When we recently began preparing a book on the trends revealed by the stories of We Are Not Numbers, “depression” and “despair” emerged as predominant themes. It is this kind of environment, without the prospect of positive change, that breeds radical activism. This is not a justification. It’s an explanation.
“Anger, frustration and sadness strain every nerve in my body,” writes Roaa Aladdin Missmeh, member of We Are Not Numbers. “It’s normal for adults to remember their childhood, smile and wish they could go back to those simpler, more innocent times. But what will Gazans remember? »
A question that should make the whole world think even more is: “What are the consequences of a life of misery, without hope?” » The Hamas attacks of October 7 gave us an answer. Could there be another one? Yes, but then the United States and other powerful backers of Israel must demonstrate to the Palestinians that violence is not the only way to force the world to pay attention to their plight.
In the days following the Israeli counterattack on Gaza, the number of visits to the site of We Are Not Numbers increased by 342%. And since his family was killed, the number of subscribers X of Ahmed (formerly Twitter) increased by 35,000.

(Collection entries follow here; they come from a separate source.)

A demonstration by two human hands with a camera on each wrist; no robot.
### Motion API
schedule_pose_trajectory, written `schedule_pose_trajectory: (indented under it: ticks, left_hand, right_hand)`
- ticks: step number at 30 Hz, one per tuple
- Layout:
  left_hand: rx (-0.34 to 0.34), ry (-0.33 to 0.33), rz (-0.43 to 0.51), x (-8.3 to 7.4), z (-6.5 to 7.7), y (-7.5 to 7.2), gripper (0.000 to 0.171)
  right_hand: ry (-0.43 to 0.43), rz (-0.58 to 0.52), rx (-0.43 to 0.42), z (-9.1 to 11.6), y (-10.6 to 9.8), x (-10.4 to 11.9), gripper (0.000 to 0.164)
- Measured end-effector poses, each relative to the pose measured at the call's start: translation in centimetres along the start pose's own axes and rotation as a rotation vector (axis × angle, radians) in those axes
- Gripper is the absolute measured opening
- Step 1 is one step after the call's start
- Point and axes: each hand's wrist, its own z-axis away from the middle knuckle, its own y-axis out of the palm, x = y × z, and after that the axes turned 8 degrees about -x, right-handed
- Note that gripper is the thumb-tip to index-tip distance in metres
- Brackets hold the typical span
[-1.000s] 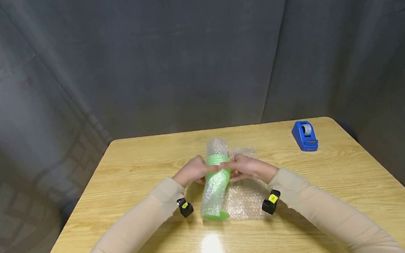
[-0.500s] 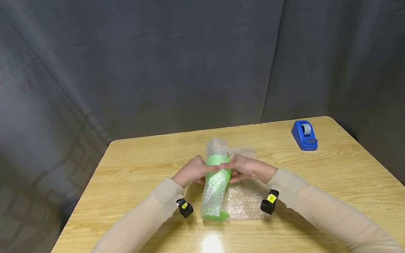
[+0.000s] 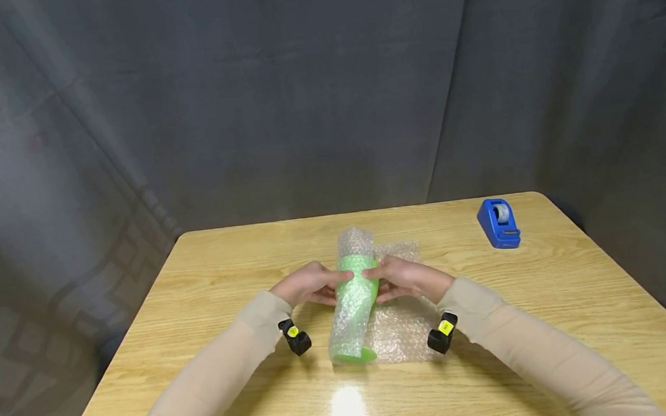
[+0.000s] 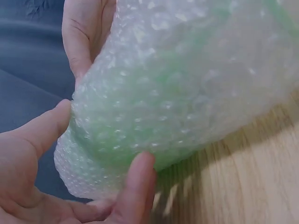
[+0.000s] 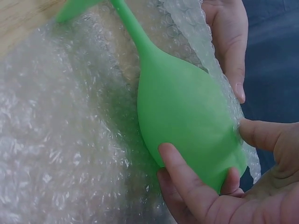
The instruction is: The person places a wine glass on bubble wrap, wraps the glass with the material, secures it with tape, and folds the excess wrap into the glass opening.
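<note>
A green wine glass lies on its side, its foot toward me, partly rolled in bubble wrap. In the right wrist view its bowl, stem and part of the foot show bare on the right side. My right hand grips the bowl, fingers against the bare green surface and thumb on the edge of the wrap. On the other side my left hand holds the wrapped bowl, thumb on top and fingers along the side, as the left wrist view shows. The two thumbs are slightly apart.
A blue tape dispenser with a roll of clear tape stands at the back right of the wooden table. The unrolled part of the wrap lies flat to the right of the glass. A dark curtain hangs behind the table.
My left hand has shifted slightly left, and its thumb has drawn back from my right thumb. The right hand, wine glass and wrap stay almost where they were.
</note>
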Motion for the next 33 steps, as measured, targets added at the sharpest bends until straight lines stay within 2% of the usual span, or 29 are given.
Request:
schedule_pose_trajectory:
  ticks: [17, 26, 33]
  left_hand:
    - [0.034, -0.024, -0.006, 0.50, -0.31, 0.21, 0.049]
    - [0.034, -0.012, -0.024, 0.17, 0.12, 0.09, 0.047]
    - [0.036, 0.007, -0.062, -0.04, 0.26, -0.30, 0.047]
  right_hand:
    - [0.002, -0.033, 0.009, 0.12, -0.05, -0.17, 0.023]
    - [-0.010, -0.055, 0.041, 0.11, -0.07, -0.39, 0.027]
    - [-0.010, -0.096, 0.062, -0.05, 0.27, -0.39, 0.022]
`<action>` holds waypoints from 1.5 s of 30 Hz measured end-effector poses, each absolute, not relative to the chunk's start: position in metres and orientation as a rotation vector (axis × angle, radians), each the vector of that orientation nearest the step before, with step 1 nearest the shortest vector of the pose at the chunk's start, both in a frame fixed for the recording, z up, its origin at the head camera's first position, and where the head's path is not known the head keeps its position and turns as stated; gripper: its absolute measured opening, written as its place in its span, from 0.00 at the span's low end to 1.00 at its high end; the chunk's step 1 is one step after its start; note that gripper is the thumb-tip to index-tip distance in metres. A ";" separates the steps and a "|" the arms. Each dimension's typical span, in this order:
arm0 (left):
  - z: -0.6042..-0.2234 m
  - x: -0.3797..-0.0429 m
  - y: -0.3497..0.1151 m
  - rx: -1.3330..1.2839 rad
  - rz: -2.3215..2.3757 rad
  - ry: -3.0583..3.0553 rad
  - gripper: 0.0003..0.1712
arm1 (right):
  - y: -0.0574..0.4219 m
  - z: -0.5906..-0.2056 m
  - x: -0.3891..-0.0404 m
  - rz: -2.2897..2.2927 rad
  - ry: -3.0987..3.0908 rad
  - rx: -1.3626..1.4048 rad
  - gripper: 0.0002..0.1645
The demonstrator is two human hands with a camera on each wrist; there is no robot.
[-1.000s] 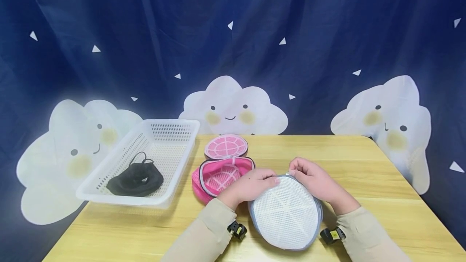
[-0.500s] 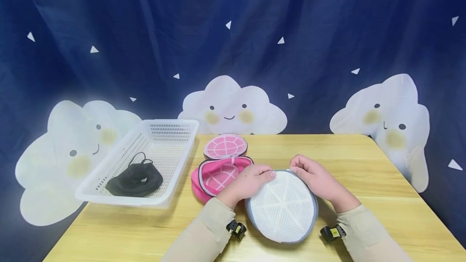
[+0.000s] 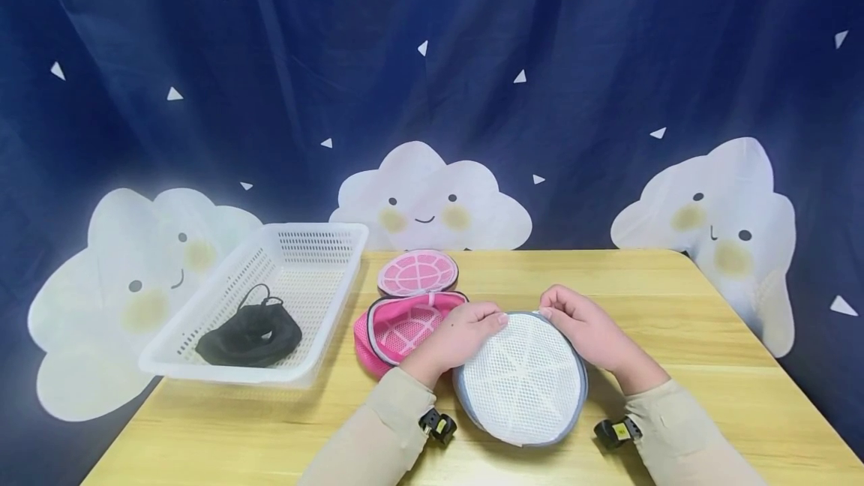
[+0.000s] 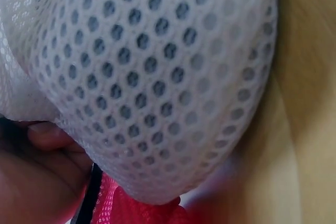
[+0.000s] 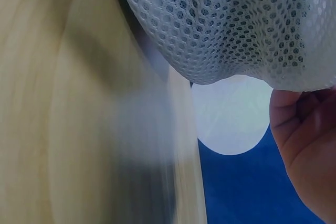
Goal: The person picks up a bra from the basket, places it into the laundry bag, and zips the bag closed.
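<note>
A round white mesh laundry bag [image 3: 523, 381] with a grey-blue rim stands at the front of the table, its flat round face toward me. My left hand [image 3: 466, 336] pinches its far-left edge between thumb and fingers. At the far-right edge, my right hand [image 3: 587, 328] pinches the rim with curled fingers. In the left wrist view the bag's mesh side [image 4: 136, 77] bulges beside the left hand [image 4: 42, 166]. The right wrist view has the sagging mesh [image 5: 231, 30] just above the right hand [image 5: 310, 140].
Behind my left forearm lies a pink mesh laundry bag [image 3: 367, 347], its round lid [image 3: 418, 273] flipped back. A white plastic basket [image 3: 337, 306] at the left holds a black drawstring pouch [image 3: 253, 336]. A patterned blue curtain [image 3: 432, 58] hangs behind the wooden table [image 3: 675, 336].
The white laundry bag has shifted slightly away from me and to the left. My left hand has moved a little left and back with it; the right hand's fingertips have edged slightly right.
</note>
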State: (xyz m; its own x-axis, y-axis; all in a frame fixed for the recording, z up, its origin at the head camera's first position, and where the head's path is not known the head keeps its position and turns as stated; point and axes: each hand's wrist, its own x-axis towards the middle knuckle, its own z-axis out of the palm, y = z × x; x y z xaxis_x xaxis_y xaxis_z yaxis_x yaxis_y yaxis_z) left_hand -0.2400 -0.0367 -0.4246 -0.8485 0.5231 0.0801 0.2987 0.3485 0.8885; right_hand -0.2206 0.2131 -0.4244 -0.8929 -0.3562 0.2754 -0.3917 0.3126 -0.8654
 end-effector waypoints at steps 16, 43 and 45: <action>-0.424 -0.243 -0.042 0.659 1.536 2.418 0.14 | 0.217 -0.428 -0.223 1.668 -2.496 0.606 0.07; -0.430 -0.246 -0.042 0.641 1.685 2.290 0.12 | 0.220 -0.430 -0.225 1.681 -2.448 0.485 0.10; -0.431 -0.246 -0.042 0.643 1.667 2.280 0.14 | 0.219 -0.431 -0.225 1.678 -2.457 0.482 0.10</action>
State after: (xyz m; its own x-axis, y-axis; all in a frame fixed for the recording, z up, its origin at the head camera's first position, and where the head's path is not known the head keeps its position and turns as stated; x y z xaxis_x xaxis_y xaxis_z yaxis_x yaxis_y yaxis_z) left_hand -0.2460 -0.0415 -0.4310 -0.8733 0.4833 0.0610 0.2047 0.2504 0.9463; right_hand -0.2251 0.2195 -0.4307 -0.9409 -0.1890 0.2811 -0.3306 0.3318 -0.8835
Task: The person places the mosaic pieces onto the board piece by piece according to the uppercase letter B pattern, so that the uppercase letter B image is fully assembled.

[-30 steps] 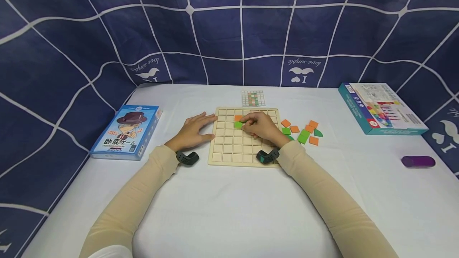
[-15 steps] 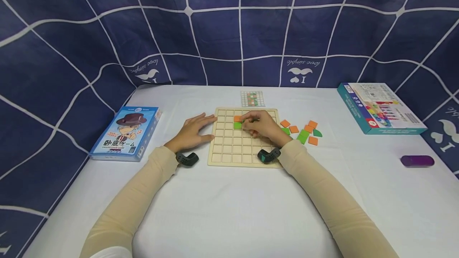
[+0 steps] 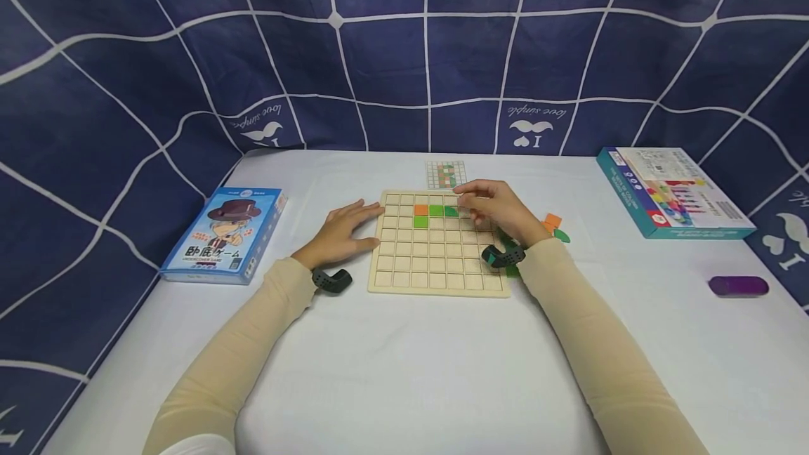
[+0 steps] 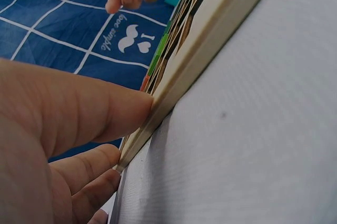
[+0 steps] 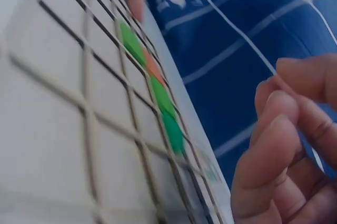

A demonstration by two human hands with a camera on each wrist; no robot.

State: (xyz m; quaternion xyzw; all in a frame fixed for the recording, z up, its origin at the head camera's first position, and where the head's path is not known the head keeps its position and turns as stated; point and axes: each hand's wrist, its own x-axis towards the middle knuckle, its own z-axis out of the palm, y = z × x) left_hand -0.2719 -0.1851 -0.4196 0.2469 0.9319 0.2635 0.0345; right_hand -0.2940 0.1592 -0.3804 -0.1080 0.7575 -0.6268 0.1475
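Note:
A wooden grid board (image 3: 436,285) lies on the white table. In its upper rows sit an orange square tile (image 3: 421,210), a light green square tile (image 3: 436,210), a dark green tile (image 3: 451,212) and another light green square (image 3: 421,222). My left hand (image 3: 340,232) rests at the board's left edge, thumb and fingertips touching the rim in the left wrist view. Over the board's upper right is my right hand (image 3: 496,207), raised off the tiles. Its fingers are loosely bent, and the right wrist view shows nothing between them.
Loose pieces lie right of the board, partly hidden by the right hand and wrist: an orange tile (image 3: 553,220) and a dark green piece (image 3: 561,236) show. A patterned card (image 3: 446,174) lies behind. Boxes stand left (image 3: 222,234) and right (image 3: 673,192); a purple object (image 3: 738,286) lies far right.
My right hand has risen from the tiles and moved right, uncovering a light green and a dark green tile in the upper row. It now hides more loose pieces. My left hand stays put.

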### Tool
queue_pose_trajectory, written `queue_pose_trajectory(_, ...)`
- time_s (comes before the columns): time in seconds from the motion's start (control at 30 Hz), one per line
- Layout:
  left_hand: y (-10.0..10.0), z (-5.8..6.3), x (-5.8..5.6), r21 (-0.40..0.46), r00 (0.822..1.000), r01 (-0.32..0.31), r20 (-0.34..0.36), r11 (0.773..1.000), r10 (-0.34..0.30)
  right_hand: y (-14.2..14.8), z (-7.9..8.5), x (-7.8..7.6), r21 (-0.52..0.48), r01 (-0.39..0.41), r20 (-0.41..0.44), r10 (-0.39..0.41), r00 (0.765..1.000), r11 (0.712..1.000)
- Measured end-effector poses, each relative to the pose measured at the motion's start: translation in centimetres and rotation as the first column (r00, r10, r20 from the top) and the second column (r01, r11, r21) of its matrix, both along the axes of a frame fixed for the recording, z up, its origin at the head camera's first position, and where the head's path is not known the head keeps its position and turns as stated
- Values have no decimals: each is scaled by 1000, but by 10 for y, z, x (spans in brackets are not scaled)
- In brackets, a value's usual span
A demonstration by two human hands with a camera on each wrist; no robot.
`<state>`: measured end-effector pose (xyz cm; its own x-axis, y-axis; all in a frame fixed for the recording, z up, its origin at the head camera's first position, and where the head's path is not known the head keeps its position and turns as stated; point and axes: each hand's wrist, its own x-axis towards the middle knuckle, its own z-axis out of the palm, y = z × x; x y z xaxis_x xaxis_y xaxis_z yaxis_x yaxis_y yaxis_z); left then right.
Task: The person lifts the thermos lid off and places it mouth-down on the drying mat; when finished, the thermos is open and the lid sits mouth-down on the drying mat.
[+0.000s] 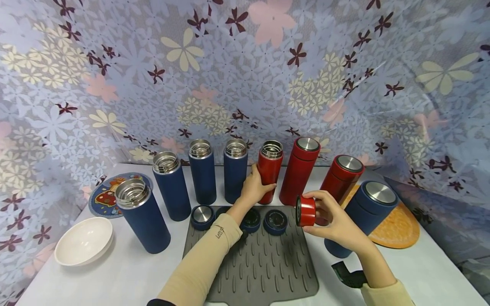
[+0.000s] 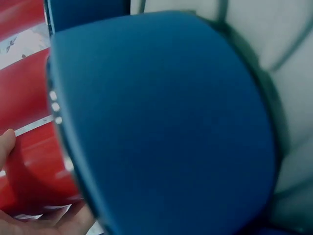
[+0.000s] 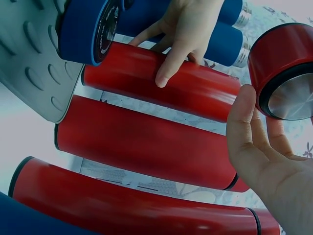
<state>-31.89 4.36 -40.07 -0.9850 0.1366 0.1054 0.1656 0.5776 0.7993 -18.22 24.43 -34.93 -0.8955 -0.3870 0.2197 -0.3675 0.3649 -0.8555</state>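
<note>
My left hand grips the body of an upright red thermos flask, whose metal mouth is uncovered. In the right wrist view its thumb lies across the red wall. To the right, my right hand holds a red screw lid between thumb and fingers, tipped on its side with its underside facing left. The lid is apart from the flask and lower than its mouth. Blue lids lie along the far edge of a grey mat, partly behind my left forearm. One blue lid fills most of the left wrist view.
Several uncovered blue flasks stand left of the red one. Two lidded red flasks and a lidded blue flask stand right. A white bowl and patterned plate lie far left, an orange round board far right.
</note>
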Motion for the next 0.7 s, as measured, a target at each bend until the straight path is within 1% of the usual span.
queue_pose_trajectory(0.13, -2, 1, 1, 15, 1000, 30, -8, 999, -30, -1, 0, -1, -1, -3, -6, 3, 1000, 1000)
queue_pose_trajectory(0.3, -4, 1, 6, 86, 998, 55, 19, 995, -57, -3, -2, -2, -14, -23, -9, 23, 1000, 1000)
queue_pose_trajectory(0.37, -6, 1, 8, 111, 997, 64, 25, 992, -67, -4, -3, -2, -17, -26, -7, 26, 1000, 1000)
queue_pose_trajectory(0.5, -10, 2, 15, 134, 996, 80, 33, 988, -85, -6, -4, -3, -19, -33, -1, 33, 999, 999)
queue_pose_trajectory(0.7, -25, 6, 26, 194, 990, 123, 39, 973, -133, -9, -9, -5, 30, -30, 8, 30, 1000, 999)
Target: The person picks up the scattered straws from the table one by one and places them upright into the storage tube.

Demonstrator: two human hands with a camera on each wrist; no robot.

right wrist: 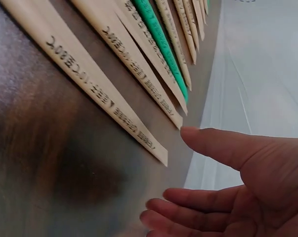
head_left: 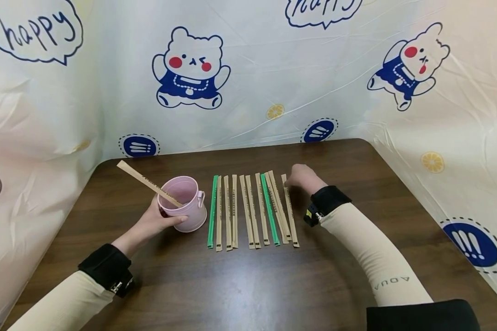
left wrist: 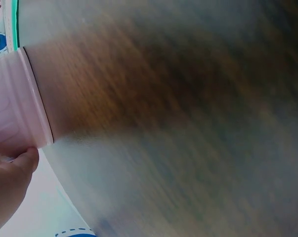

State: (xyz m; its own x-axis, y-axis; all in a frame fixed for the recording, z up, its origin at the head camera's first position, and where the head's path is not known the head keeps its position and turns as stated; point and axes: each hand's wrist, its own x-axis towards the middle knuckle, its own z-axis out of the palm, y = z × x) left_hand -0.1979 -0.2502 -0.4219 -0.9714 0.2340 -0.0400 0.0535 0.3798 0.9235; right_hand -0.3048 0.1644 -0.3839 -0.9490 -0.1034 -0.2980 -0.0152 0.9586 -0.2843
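Note:
My left hand (head_left: pixel 155 221) grips a small pink bucket (head_left: pixel 193 214) at the left of the table, thumb on its front side. One brown paper-wrapped straw (head_left: pixel 142 179) leans out of the bucket over its rim. The left wrist view shows the thumb (left wrist: pixel 26 160) against the bucket wall (left wrist: pixel 15 106). At the far end of the rightmost brown straw (head_left: pixel 291 216) is my right hand (head_left: pixel 305 178). In the right wrist view its thumb (right wrist: pixel 213 143) and fingers stand apart, with the straw's tip (right wrist: pixel 156 149) near the gap and nothing held.
Several brown straws (head_left: pixel 249 211) and two green ones, left (head_left: pixel 212 211) and right (head_left: pixel 270 209), lie side by side on the dark wooden table (head_left: pixel 240 280). A printed cloth (head_left: pixel 248 69) hangs behind and beside the table.

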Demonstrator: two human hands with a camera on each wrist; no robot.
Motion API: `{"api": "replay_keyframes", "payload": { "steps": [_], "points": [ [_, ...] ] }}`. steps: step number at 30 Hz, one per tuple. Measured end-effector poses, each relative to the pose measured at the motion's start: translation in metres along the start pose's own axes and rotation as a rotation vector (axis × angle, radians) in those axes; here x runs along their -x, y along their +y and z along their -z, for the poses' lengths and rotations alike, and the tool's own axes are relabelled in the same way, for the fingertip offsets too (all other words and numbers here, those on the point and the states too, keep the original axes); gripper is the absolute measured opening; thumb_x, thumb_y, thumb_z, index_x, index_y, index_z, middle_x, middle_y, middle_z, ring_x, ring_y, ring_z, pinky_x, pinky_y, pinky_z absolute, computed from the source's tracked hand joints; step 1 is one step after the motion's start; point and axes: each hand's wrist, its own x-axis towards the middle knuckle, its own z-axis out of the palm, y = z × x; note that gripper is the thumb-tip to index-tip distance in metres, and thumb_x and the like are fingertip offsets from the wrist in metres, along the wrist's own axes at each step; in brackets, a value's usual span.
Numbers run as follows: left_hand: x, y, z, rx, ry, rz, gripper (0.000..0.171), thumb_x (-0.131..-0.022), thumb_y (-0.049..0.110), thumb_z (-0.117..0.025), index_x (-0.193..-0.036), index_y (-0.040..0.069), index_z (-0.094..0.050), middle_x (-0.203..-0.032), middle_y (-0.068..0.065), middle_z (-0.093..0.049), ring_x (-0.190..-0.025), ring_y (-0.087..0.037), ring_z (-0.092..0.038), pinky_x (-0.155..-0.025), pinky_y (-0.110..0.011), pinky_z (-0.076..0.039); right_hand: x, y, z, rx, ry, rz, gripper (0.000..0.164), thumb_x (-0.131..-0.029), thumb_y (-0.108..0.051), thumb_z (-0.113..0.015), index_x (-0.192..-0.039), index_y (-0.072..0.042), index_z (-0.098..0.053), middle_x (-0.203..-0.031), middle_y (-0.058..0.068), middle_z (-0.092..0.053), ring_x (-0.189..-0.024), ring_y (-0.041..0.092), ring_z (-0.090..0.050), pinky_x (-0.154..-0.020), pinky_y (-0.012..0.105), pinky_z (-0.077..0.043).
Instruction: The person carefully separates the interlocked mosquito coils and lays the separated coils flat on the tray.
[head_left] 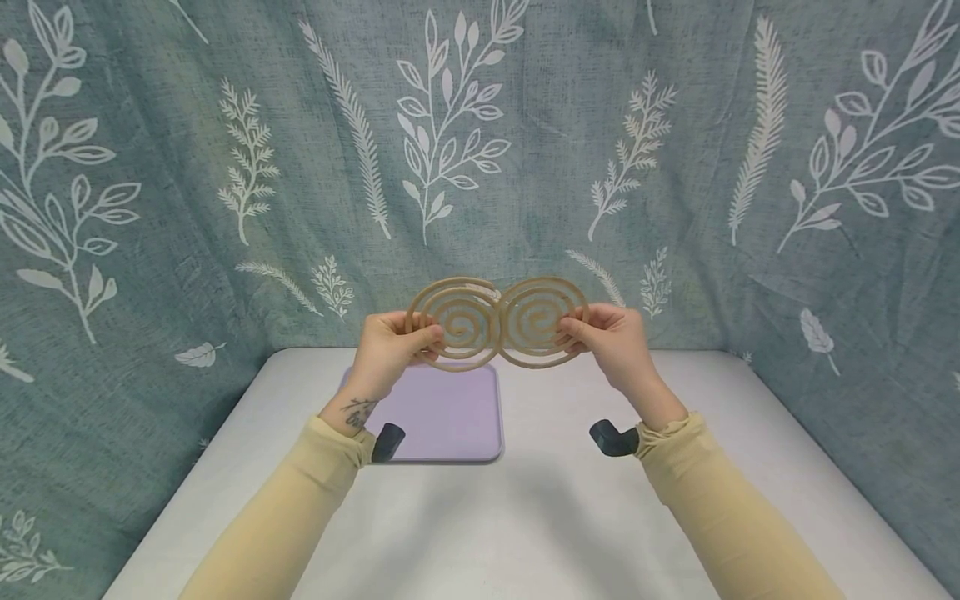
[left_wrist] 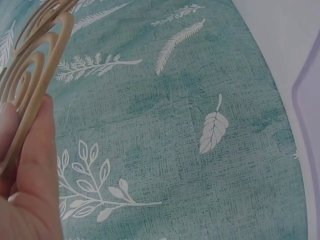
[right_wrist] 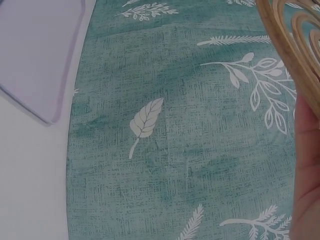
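Observation:
A flat, tan, wooden-looking double spiral is held up in front of me, its two coils side by side and meeting in the middle. My left hand pinches the outer rings of the left coil between thumb and fingers. On the other side, my right hand grips the right coil's outer edge in the same way. The left wrist view shows the spiral tilted and seen nearly edge-on, with the left thumb on its near face. Only part of the spiral appears in the right wrist view.
A lavender tray lies on the white table, below and behind my left hand. A teal curtain with white leaf prints hangs behind and at both sides. Black wrist-worn pieces project inward from the yellow sleeves.

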Motion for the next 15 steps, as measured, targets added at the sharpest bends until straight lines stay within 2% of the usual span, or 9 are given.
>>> {"api": "replay_keyframes", "payload": {
  "steps": [8, 15],
  "points": [
    [-0.002, 0.0, 0.003, 0.001, 0.017, 0.0, 0.025, -0.083, 0.007, -0.068, -0.095, -0.014, -0.062, -0.066, 0.001, -0.067, -0.062, -0.011, -0.066, -0.06, -0.026, -0.057, -0.001, -0.002, 0.006, -0.017, 0.007, 0.01, 0.012, -0.083, -0.002, -0.066, -0.075, -0.01, -0.069, -0.067, -0.003, -0.07, -0.062, 0.01, -0.067, -0.056, 0.023, -0.056],
    [-0.001, 0.002, 0.013, -0.039, 0.03, 0.008, 0.029, -0.084, 0.01, -0.068, -0.101, -0.013, -0.061, -0.068, 0.004, -0.067, -0.063, -0.01, -0.066, -0.062, -0.026, -0.057, -0.001, -0.004, 0.017, -0.032, 0.026, 0.019, 0.013, -0.082, 0.0, -0.066, -0.073, -0.008, -0.068, -0.071, -0.003, -0.07, -0.063, 0.011, -0.068, -0.057, 0.025, -0.056]
  ]
}}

Meanwhile, around the world, tens of thousands of supporters took to the streets to protest what some are now calling the genocide in Gaza.
However, it was the massive violence that inspired this outpouring of attention and support.
To arrive at another answer to Roaa’s question, and to ours, the daily oppression of Palestinians must be given the same attention. The young members of We Are Not Numbers write daily about it, such as Mahmoud Mushtaha on the inability to find a job, Haytham Abusenjar on the lack of basic care for cancer patients and Arwa Abudahrouj on the inability to travel.
One of the objectives of our project is to show these young people – who represent more than half of the population and who will undoubtedly determine the future of the region – that there are other means than violent resistance to bring to change. But proof still needs to be provided.
Ultimately, this means that bodies like the United Nations and the International Criminal Court (both of which have ruled in favor of Palestinian independence in the past but have been ignored) must finally be empowered to demand change or to impose a cost. Otherwise, we fear that in three, five or perhaps ten years – no matter how much Israel thinks it has decimated Hamas – we will once again be faced with an experience of déjà vu.